Exercise requirements:
The expected answer is the set of lines in the data below between the line holding "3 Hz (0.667" and the line holding "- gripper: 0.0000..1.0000", inclusive, written out exactly.

↓

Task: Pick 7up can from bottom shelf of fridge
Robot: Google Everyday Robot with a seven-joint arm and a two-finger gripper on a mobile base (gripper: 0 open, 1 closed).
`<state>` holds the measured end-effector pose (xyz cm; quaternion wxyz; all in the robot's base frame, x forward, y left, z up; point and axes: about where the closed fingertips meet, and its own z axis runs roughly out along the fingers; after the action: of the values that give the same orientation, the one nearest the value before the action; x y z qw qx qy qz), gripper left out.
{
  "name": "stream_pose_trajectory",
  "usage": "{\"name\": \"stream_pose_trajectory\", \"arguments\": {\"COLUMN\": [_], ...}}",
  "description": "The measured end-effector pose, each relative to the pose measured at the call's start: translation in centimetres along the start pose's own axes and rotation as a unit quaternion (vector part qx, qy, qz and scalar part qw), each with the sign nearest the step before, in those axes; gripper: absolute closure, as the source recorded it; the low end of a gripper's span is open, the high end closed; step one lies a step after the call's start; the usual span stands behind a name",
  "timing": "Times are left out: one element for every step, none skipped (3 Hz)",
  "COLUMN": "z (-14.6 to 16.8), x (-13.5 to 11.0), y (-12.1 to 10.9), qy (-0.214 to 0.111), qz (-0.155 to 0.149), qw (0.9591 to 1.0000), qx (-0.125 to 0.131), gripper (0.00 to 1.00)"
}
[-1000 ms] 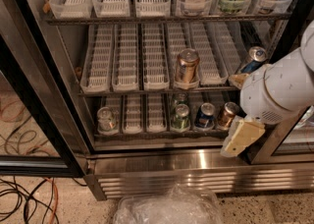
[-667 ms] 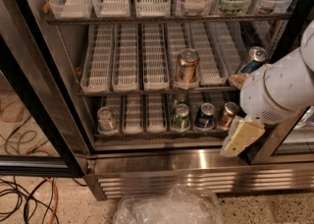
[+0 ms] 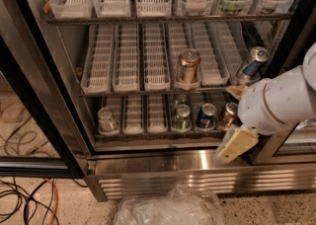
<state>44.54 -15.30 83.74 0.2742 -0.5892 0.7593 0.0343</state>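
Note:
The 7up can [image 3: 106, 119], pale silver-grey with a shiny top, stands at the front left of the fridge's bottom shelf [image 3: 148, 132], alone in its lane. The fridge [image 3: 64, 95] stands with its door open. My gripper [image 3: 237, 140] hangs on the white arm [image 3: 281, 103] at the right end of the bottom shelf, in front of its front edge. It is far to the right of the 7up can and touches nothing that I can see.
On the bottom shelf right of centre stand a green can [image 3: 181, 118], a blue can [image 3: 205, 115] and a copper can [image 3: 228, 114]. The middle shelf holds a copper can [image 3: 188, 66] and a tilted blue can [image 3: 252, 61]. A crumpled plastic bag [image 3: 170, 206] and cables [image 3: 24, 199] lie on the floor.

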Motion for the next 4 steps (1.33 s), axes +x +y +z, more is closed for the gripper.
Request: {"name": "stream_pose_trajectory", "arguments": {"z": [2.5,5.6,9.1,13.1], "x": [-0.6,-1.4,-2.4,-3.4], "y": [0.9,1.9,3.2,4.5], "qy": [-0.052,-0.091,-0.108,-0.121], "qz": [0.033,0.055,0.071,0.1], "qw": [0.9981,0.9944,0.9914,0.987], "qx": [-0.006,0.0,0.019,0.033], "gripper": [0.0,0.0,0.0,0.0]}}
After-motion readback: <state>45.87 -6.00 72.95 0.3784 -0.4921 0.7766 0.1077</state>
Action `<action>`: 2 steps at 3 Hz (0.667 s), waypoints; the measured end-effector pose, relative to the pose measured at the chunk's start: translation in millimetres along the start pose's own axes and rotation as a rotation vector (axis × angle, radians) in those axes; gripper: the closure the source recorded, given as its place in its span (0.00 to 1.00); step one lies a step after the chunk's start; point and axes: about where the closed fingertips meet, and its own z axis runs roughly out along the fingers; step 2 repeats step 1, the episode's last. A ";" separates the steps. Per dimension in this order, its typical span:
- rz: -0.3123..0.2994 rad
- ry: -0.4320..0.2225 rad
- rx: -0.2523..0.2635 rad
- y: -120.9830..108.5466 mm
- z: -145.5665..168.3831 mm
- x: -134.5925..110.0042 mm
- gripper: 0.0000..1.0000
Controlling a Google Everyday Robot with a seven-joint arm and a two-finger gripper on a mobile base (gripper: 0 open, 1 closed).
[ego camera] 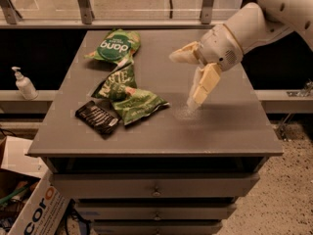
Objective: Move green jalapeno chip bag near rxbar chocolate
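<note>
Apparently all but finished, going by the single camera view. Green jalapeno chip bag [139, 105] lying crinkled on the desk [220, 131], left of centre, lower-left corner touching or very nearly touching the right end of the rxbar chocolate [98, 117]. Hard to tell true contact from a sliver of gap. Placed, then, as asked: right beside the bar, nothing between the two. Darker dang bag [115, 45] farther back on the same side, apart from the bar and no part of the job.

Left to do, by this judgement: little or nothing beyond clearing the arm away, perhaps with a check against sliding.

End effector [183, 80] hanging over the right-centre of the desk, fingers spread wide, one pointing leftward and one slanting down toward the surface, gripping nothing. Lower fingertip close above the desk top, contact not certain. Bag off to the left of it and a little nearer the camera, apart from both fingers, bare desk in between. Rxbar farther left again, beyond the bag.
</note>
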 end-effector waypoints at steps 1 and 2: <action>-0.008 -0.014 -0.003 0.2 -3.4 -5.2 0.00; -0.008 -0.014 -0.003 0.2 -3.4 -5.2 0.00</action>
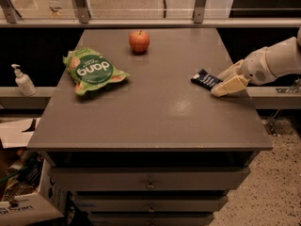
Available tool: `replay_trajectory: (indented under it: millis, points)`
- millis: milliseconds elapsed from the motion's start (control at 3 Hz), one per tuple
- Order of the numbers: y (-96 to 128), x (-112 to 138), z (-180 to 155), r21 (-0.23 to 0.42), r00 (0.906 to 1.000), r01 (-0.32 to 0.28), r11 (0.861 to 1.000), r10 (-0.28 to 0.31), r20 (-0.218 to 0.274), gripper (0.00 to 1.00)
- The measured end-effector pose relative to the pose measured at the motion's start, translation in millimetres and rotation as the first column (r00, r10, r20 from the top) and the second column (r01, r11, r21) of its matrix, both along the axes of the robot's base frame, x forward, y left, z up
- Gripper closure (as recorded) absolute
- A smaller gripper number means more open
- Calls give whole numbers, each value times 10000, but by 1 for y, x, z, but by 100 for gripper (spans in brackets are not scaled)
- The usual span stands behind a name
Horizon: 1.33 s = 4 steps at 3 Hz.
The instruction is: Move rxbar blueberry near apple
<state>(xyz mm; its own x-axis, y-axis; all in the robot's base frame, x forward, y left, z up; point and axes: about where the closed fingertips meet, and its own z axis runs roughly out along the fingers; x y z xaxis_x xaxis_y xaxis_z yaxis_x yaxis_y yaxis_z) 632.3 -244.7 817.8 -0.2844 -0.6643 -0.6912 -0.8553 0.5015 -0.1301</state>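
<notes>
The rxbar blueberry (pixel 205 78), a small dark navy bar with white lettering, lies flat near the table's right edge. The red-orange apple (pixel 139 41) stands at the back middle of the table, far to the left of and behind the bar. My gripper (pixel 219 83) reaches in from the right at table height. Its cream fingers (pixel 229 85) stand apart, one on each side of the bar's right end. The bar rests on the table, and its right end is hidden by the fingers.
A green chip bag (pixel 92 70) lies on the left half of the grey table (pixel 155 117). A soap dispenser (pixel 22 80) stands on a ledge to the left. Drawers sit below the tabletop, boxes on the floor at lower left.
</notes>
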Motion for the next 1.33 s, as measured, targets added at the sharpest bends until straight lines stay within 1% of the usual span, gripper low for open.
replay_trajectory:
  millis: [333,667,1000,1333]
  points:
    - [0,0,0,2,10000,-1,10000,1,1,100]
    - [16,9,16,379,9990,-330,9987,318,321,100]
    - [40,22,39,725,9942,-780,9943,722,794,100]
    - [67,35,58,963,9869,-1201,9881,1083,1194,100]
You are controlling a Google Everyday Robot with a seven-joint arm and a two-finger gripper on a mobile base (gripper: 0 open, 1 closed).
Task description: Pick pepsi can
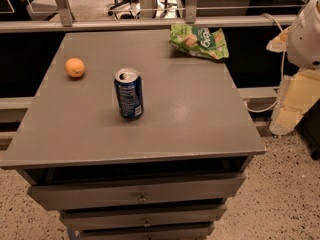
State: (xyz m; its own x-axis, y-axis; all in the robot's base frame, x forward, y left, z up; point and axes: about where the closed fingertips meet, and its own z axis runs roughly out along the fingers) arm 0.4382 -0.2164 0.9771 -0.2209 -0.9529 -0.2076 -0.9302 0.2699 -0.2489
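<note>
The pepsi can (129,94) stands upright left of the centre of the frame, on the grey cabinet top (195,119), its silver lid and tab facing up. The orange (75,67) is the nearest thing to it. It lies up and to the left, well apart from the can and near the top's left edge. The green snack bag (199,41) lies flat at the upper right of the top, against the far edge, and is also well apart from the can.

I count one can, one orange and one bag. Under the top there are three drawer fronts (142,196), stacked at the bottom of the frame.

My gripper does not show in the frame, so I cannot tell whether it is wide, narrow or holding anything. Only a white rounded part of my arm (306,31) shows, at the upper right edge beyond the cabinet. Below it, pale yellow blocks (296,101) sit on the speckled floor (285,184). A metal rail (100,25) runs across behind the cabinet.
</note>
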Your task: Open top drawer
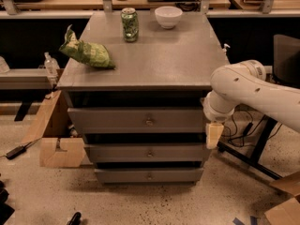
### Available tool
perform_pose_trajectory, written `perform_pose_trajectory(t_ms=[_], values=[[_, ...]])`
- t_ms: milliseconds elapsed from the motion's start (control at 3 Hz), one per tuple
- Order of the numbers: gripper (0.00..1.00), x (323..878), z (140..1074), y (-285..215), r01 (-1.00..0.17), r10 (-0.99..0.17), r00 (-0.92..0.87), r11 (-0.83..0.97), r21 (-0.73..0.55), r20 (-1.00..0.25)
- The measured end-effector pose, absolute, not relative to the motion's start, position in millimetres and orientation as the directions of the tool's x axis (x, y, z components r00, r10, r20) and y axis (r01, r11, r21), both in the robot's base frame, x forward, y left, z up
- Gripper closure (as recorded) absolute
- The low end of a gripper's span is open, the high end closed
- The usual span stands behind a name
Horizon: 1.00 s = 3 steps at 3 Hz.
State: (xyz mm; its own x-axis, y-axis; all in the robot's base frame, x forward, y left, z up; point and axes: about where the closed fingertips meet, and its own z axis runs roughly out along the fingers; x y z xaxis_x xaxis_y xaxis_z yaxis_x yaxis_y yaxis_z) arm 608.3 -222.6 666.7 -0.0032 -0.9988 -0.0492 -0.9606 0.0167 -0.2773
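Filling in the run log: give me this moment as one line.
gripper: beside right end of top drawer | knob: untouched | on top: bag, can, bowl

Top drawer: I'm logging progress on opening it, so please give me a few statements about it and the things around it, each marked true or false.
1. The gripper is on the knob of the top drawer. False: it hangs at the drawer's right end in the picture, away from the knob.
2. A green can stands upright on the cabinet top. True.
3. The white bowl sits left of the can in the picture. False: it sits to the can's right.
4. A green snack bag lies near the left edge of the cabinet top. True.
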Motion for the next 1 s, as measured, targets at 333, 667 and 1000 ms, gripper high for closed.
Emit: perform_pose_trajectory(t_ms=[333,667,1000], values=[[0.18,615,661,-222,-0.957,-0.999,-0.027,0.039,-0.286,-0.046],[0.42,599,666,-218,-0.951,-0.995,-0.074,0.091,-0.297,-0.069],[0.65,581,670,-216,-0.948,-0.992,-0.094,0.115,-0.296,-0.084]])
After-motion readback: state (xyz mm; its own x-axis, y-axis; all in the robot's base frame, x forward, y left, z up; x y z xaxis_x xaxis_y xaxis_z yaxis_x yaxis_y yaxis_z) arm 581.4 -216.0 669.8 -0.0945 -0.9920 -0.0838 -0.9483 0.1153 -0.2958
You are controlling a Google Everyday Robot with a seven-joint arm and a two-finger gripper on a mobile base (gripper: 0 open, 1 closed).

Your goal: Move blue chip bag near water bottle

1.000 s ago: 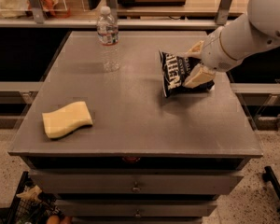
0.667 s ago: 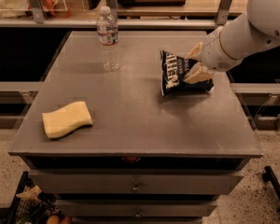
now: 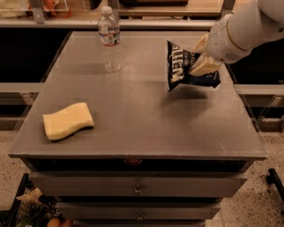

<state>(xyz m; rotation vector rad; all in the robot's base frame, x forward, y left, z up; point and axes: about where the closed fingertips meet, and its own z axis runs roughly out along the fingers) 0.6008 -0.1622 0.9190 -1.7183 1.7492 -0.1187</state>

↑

Expected answer:
Action `<action>`: 2 steps at 3 Hz (0.667 s), waypoints; the measured end-effector pose, relative to the pose measured at the chunk's start: translation in millimetres along the start pose's own axes and rotation as a rotation vector (axis × angle, radians) in those axes; gripper: the closure the source recorded, given as its place in its span (0.00 to 1.00); step one lies a step after the chunk's start; point and axes: about where the closed fingertips meet, and its own z axis runs roughly out along the fingers; step 2 repeats step 1, the episode's last. A ";" separates the steps. Per dimension in this order, its typical span:
- rz: -0.3123..0.2994 rad
- ry: -0.4320..0.2225 rad
- rx: -0.2523..0.2635 rad
- y: -120.9830..108.5466 mm
- z: -145.5665..168.3831 mm
- x: -134.5925..110.0042 mm
- gripper: 0.0000..1.0000

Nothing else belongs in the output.